Cette approche réglementaire encourageante pourrait nous réjouir encore plus pleinement si la portée des mesures qu’elle contient n’était exclusivement limitée à la pratique de loisir.
Toutefois, en matière de restrictions d’exercice du travail aérien, c’est paradoxalement moins de l’autorité européenne, qui par son récent vote maintient et renforce le contenu de l’annexe II précédemment citée, que de notre administration nationale qu’il convient à brève échéance de nous défier.
En effet, le maintien sous compétence administrative nationale de l’aviation ultra légère pour laquelle nous militons n’a d’intérêt que tant que les exigences réglementaires de cette dernière n’outrepassent pas celles dont l’annexe II nous exonère.

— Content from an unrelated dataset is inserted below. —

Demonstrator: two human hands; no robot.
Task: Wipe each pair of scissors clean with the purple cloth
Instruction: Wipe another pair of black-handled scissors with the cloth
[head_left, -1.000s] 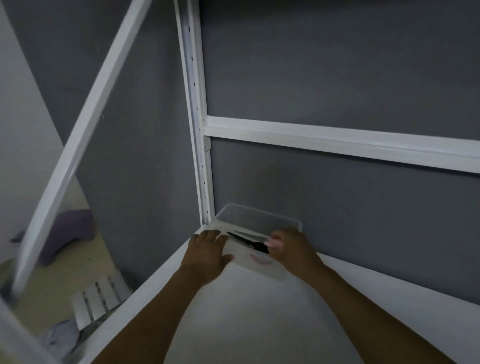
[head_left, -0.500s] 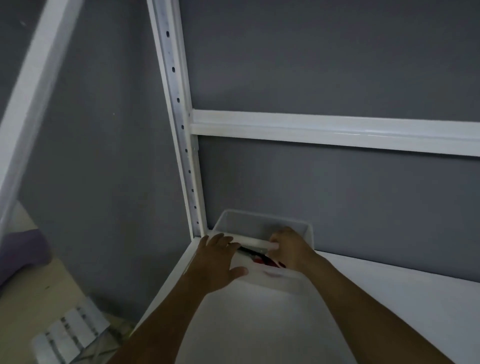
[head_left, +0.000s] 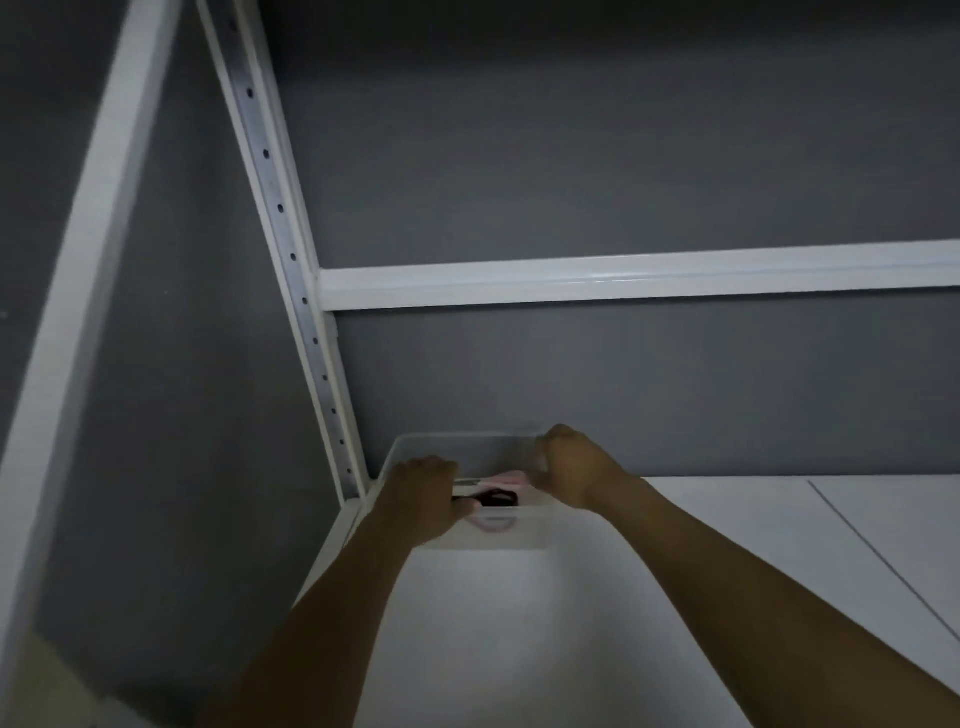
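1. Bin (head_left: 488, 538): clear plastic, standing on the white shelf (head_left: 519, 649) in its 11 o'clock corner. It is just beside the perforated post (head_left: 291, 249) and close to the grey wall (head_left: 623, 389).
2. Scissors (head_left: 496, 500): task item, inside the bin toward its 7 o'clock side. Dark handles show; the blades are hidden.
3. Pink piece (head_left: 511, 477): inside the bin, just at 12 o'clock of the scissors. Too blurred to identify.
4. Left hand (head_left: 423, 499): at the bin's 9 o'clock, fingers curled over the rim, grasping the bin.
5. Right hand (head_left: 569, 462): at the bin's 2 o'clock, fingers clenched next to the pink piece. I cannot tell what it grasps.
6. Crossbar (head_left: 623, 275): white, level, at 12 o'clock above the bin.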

Méfions-nous donc de certaines initiatives redoutables de nos fonctionnaires nationaux comme le récent projet de modification de l’arrêté du 24/07/91 sur lequel nous sommes consultés.
Présenté sous la forme d’une « réflexion sur la pertinence des exigences applicables au travail aérien » il vise en réalité à engager les opérateurs professionnels dans une démarche de conformité pour les assujettir à un système de contrôle et d’autorisations renouvelables, génératrices de redevances, pour la pratique des activités de travail aérien, au prétexte d’anticiper une future réglementation de ce secteur d’activité que l’AESA n’a pas encore entreprise et qui ne nous concernera pas tant qu’existera la fameuse annexe II.
En matière de défense de la profession, l’heure n’est donc pas à l’angélisme et il convient de demeurer mobilisés et vigilants.
C’est ce à quoi, votre syndicat, dont l’année 2008 marquera les 25 ans d’existence, s’emploie, sans vacarme ni gesticulations excessives, mais avec la constance et l’opiniâtreté qui le caractérise.
En termes de moyens, l’année 2008 verra l’élargissement du champ d’action du SNPPAL au travers notamment de la création à son initiative de l’UNSAC (Union Nationale des Syndicats de l’Aviation Civile) et de la mise en place d’un partenariat avec le SNELM (Syndicat National des Entreprises Exploitant les Activités Physiques et Récréatives des Loisirs Marchands).
En effet, le besoin de mieux faire face à la diversité des problématiques rencontrées, commande, sans les négliger d’aucune manière, que nous rompions l’isolement relatif dans lequel la prise en compte des seuls aspects réglementaires directement liés à la spécificité technique de notre domaine d’activité, tend à nous maintenir.
Que ce soit au plan économique, fiscal, social ou réglementaire, la capacité d’actionner efficacement les leviers européens et nationaux, passe notamment par un regroupement de l’ensemble des acteurs en butte à des problématiques connexes, bien qu’opérant dans des domaines d’activités différents.
Enfin, en matière d’assurance, la continuité du partenariat AXA/SNPPAL en 2008, s’illustre par le maintien d’une politique tarifaire pondérée, qui s’enrichit de dispositions incitatives conséquentes, valorisant l’équipement de sécurité de nos aéronefs.
Je vous souhaite d’excellents vols en 2008.